Users do not seem to care much about privacy and security.

When buying a new smartphone, for example, they rarely ask about security updates and how long the device will be supported. When downloading a new app, most of them don’t even glance at the permissions it asks.

They effectively don’t ask for security and privacy, and those two things consequently slip down the tech developers’ and creators’ list of things that are important when creating new things.


“Nobody starts developing by saying ‘let’s make a secure product’,” Runa Sandvik, security and privacy researcher and technical advisor to the Freedom of the Press Foundation, pointed out in her closing keynote at the Hack in the Box conference last week in Amsterdam. “Security is not ‘sexy’.”

So do we make it sexy? How can we return the discussion on privacy and security? How can we re-calibrate users’ baseline security expectations about online services, mobile devices, security cameras, and other Internet-connected devices?

A group that could help change those expectations is the media, by shying away from sensationalistic pieces and poorly explained buzz-words like “NSA-proof.”

Hackers are also partially to blame for this current situation, she believes: vulnerabilities are released to the world complete with a snazzy logo and fancy website, hackers become a brand, they change the way they interact with journalists and share their knowledge, they overhype the threat, and they are occasionally irresponsible.

But ultimately, it’s the companies that should do most of the work, by changing what they make. Citing the example of Linux-powered rifles, she pointed out that just because one can make something, it doesn’t not mean one should.

They should also change what they advertize and keep the focus on security features.

Services should write clear security and privacy policies. When more and more of them effect this change, expectations will be changed.

The public is slowly coming to the realization that their data has value. RadioShack selling customer data when they promised they wouldn’t, Adult Friend Finder failing to protect sensitive data as it was expected of them – these incidents have been an unpleasant wake-up call for many.

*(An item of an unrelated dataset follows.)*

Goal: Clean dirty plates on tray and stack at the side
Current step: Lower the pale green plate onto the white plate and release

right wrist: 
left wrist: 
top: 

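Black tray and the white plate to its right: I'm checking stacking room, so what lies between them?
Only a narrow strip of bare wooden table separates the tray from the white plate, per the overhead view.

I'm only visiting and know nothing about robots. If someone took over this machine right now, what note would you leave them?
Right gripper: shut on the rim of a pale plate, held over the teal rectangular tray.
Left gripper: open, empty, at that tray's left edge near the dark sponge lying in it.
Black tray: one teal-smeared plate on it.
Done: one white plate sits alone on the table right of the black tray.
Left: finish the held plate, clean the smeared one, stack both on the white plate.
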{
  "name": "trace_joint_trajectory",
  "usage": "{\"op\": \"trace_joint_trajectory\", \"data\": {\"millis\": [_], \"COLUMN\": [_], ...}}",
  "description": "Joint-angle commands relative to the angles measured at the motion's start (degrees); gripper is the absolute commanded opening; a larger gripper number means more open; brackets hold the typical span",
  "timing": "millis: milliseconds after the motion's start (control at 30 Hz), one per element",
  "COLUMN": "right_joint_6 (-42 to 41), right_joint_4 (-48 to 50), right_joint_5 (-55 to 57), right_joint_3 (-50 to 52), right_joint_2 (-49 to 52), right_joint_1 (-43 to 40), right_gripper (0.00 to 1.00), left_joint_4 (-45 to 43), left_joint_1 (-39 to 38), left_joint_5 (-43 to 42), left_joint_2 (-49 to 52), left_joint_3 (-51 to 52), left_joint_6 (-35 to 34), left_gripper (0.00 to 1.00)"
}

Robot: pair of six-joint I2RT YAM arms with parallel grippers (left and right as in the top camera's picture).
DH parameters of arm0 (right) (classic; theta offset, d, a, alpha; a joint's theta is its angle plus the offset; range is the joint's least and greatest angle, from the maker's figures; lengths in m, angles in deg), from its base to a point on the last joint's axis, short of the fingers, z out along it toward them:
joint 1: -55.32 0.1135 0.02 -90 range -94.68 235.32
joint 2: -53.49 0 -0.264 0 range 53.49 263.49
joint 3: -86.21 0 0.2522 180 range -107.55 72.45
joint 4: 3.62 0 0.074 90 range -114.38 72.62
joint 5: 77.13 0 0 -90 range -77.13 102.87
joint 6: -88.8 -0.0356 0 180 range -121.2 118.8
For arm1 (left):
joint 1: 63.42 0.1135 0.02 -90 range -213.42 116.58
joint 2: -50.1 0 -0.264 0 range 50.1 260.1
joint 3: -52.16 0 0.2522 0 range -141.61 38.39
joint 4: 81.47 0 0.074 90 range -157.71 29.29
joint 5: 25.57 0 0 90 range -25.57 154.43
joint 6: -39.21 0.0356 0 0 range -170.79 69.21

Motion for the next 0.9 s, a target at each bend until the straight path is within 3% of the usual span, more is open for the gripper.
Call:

When it comes to changing users’ behavior and use of devices and services, it’s important for companies to clearly state the “rules of the road”. “Transparency is key,” she noted. When it comes, for example, to app permissions, this is not enough (why, exactly, are these permissions needed?):



Another important thing to remember is that you can’t tell users what not to do – they will do it anyway if they really want to. Instead, companies should teach them how they can do what they want safely.

Finally, introducing security requirements into contracts is could also help raise security expectations.

Sandvik is aware that there’s never going to be a privacy utopia. But if all those groups push in the right direction, and users attempt to explain their needs in a language companies can understand, definite improvements can be achieved, she noted, and concluded her talk by mentioning two organizations that are actively trying to push the message that security and privacy are important: I Am The Cavalry and BuildItSecure.ly.